Mardi 5 août 1879

De Une correspondance familiale


Lettre de Charles Mertzdorff (Vieux-Thann) à sa fille Marie Mertzdorff (Launay près de Nogent-le-Rotrou)


original de la lettre 1879-08-05 pages 1-4.jpg original de la lettre 1879-08-05 pages 2-3.jpg


Mardi 5 août 79.

Ma chère Marie

Je devais t'écrire de Wattwiller où j'ai passé la nuit, mais au lieu de cela j'ai fait une assez longue promenade après mon bain & avant le souper.
Le soir je suis si mal éclairé que je ne puis pas écrire, mes yeux ne sont plus jeunes.
Du reste je n'ai que fort peu de nouvelles à te conter. Hier l'on n'a pas travaillé pour la Saint Dominique. Grand Messe avec musique, procession avec musique & le soir musique dans toutes les auberges. Comme M. le Curé[1] avait 22 convives je lui ai envoyé du champagne & du bordeaux fin ce qui a fait à ce qu'il paraît grand plaisir.

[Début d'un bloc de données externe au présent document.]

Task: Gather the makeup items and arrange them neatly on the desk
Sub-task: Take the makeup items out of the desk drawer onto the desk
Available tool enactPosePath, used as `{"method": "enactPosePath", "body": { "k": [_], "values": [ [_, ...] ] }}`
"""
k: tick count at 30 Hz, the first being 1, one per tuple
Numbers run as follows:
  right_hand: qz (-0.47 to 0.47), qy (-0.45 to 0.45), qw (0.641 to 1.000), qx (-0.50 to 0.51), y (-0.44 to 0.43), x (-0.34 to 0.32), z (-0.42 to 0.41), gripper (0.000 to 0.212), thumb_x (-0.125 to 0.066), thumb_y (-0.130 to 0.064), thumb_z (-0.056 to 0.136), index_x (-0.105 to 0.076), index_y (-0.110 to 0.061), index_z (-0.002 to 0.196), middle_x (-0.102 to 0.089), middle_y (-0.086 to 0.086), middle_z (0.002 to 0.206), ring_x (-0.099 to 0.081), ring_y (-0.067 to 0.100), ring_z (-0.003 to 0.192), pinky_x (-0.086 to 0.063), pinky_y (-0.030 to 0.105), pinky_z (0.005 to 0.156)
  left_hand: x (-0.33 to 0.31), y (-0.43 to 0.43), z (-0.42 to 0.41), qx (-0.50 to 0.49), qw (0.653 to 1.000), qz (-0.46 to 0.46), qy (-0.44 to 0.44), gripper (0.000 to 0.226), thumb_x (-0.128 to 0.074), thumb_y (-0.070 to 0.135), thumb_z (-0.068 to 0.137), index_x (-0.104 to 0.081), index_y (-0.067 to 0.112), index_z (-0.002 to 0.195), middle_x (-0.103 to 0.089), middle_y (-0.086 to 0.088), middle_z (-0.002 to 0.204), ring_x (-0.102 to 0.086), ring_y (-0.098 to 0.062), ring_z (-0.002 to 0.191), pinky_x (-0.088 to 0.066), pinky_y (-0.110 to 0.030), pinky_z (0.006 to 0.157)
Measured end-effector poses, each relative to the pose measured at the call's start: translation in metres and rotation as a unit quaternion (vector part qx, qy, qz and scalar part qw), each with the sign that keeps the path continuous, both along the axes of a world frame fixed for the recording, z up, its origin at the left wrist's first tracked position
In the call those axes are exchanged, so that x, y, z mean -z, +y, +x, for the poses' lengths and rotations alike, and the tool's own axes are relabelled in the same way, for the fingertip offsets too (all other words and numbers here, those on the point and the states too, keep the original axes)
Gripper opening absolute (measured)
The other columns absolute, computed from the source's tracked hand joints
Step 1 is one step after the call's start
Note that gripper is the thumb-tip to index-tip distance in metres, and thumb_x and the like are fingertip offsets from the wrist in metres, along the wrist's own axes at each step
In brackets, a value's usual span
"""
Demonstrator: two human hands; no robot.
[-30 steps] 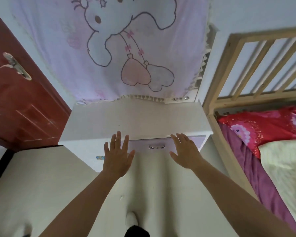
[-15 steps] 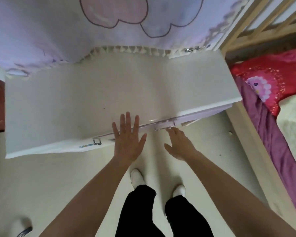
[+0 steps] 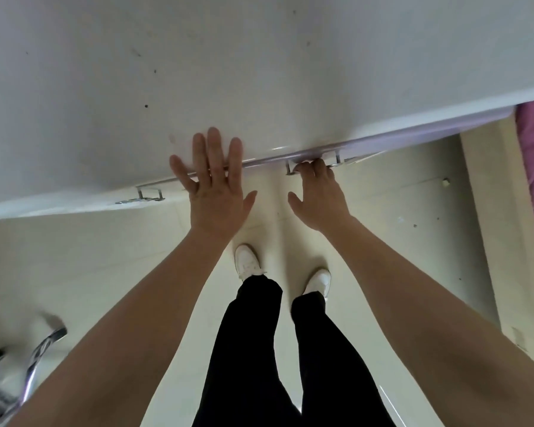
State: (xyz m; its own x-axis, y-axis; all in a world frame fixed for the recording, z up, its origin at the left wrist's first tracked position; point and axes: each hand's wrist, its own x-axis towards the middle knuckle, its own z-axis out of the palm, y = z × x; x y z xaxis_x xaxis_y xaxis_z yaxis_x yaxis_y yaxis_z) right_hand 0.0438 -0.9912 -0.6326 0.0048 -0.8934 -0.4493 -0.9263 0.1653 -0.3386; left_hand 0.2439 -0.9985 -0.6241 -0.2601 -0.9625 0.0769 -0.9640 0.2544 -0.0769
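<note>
Left hand (image 3: 215, 183) flat, fingers spread, holding nothing, over the front edge of the white desk (image 3: 259, 72). Right hand (image 3: 316, 195) curled onto the metal drawer handle (image 3: 313, 163); fingertips hidden beneath the edge. No makeup items visible; desk cut off top and left.

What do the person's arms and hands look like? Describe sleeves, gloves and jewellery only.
Both forearms are bare right to the bottom of the view, with no sleeves showing. The left hand and right hand wear no gloves. No rings, watch or bracelet show on the fingers or wrists.
</note>
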Motion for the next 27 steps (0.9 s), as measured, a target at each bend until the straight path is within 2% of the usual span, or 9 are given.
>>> {"method": "enactPosePath", "body": {
  "k": [3, 7, 13, 15, 17, 19, 21, 27],
  "values": [
    [-0.029, 0.0, 1.0, -0.009, 0.001, 0.003, -0.004, 0.045, -0.061, -0.028, 0.087, -0.052, -0.012, 0.128, -0.048, 0.013, 0.129, -0.051, 0.034, 0.112, -0.048, 0.042, 0.086, 0.0, -0.001, -0.003, -0.013, 1.0, -0.018, -0.013, 0.107, -0.064, 0.058, 0.081, -0.005, 0.006, 0.153, -0.017, -0.033, 0.155, -0.014, -0.051, 0.143, 0.009, -0.07, 0.107],
    [-0.022, -0.014, 1.0, -0.011, 0.011, -0.001, -0.008, 0.043, -0.06, -0.031, 0.088, -0.054, -0.011, 0.125, -0.049, 0.012, 0.13, -0.05, 0.033, 0.115, -0.047, 0.042, 0.091, -0.009, 0.005, -0.011, -0.039, 0.998, -0.042, -0.028, 0.096, -0.059, 0.058, 0.084, -0.015, 0.007, 0.153, -0.023, -0.032, 0.154, -0.021, -0.048, 0.144, -0.01, -0.072, 0.11],
    [-0.007, -0.031, 0.999, -0.012, 0.042, -0.004, -0.015, 0.044, -0.058, -0.036, 0.09, -0.054, -0.013, 0.127, -0.049, 0.01, 0.131, -0.052, 0.032, 0.115, -0.047, 0.042, 0.092, -0.01, 0.03, -0.026, -0.098, 0.994, -0.045, -0.01, 0.089, -0.059, 0.053, 0.087, -0.018, 0.011, 0.155, -0.02, -0.03, 0.157, -0.017, -0.044, 0.147, -0.017, -0.059, 0.117],
    [-0.013, -0.035, 0.999, -0.011, 0.053, -0.002, -0.018, 0.043, -0.056, -0.04, 0.092, -0.055, -0.014, 0.127, -0.05, 0.01, 0.13, -0.052, 0.032, 0.115, -0.046, 0.041, 0.092, -0.004, 0.05, -0.03, -0.099, 0.994, -0.037, -0.002, 0.076, -0.056, 0.046, 0.091, -0.027, 0.013, 0.152, -0.023, -0.028, 0.156, -0.021, -0.042, 0.146, -0.022, -0.054, 0.117],
    [-0.022, -0.043, 0.999, -0.01, 0.062, -0.001, -0.021, 0.043, -0.052, -0.042, 0.094, -0.057, -0.013, 0.125, -0.052, 0.01, 0.129, -0.052, 0.033, 0.114, -0.045, 0.04, 0.092, 0.003, 0.068, -0.031, -0.086, 0.995, -0.048, 0.011, 0.053, -0.055, 0.038, 0.092, -0.044, 0.012, 0.138, -0.044, -0.022, 0.145, -0.041, -0.039, 0.135, -0.027, -0.053, 0.114],
    [-0.028, -0.052, 0.998, -0.008, 0.07, 0.0, -0.023, 0.043, -0.051, -0.043, 0.095, -0.058, -0.013, 0.124, -0.053, 0.011, 0.127, -0.053, 0.035, 0.113, -0.045, 0.041, 0.092, 0.005, 0.078, -0.032, -0.09, 0.993, -0.069, 0.03, 0.036, -0.058, 0.036, 0.092, -0.055, 0.014, 0.12, -0.061, -0.013, 0.115, -0.056, -0.033, 0.106, -0.037, -0.05, 0.105],
    [-0.031, -0.061, 0.998, -0.004, 0.08, 0.001, -0.024, 0.043, -0.051, -0.044, 0.094, -0.059, -0.013, 0.122, -0.053, 0.011, 0.126, -0.053, 0.035, 0.113, -0.046, 0.041, 0.091, 0.005, 0.083, -0.031, -0.096, 0.991, -0.079, 0.044, 0.028, -0.059, 0.038, 0.092, -0.059, 0.015, 0.108, -0.061, -0.008, 0.097, -0.056, -0.03, 0.089, -0.043, -0.046, 0.094],
    [0.004, -0.084, 0.996, 0.004, 0.117, -0.004, -0.031, 0.05, -0.051, -0.052, 0.093, -0.058, -0.015, 0.126, -0.053, 0.009, 0.13, -0.052, 0.032, 0.118, -0.045, 0.039, 0.095, 0.0, 0.12, -0.029, -0.057, 0.994, -0.092, 0.034, 0.026, -0.058, 0.04, 0.092, -0.056, 0.015, 0.098, -0.058, -0.006, 0.086, -0.053, -0.028, 0.077, -0.044, -0.041, 0.076]
  ]
}}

L'année passée M. le curé a fait une cure à Wattwiller qui lui avait fait du bien, mais il dit que cela est trop coûteux pour sa bourse qui est toujours ouverte à tous les pauvres que cette année il s'en prive. Je vais cet après-midi le trouver pour l'engager à m'accompagner. Ce sera une ½ saison s'il y consent. Il trouverait au bain 2 curés qui ont fait leurs études avec lui & qui le connaissent très bien. Cela l'engagera peut-être aussi, quitte à rentrer une heure plus tard, car pour le moment je me lève avant 5 h. il est probable que lorsque j'aurai une autre heure je ne serai plus si matinal.
L'on donne en ce moment environ 60 bains par jour ce qui est beaucoup, car outre que l'hôtel est au complet avec le chalet il y a encore du monde logé dans le village, sans parler de Mme Henriet[2] qui prend son bain chez elle.

Le temps est toujours superbe, si ce n'était la chaleur dont il ne faut cependant pas médire, car les plantes veulent aussi rattraper le temps perdu & beaucoup ont à se dépêcher.
En rentrant j'ai vu qu'à la cuisine Thérèse[3] est aux sirops, gelées, confitures de tutti frutti ; & je l'encourage à en faire beaucoup, car cette année elle n'en avait pas tout à fait assez.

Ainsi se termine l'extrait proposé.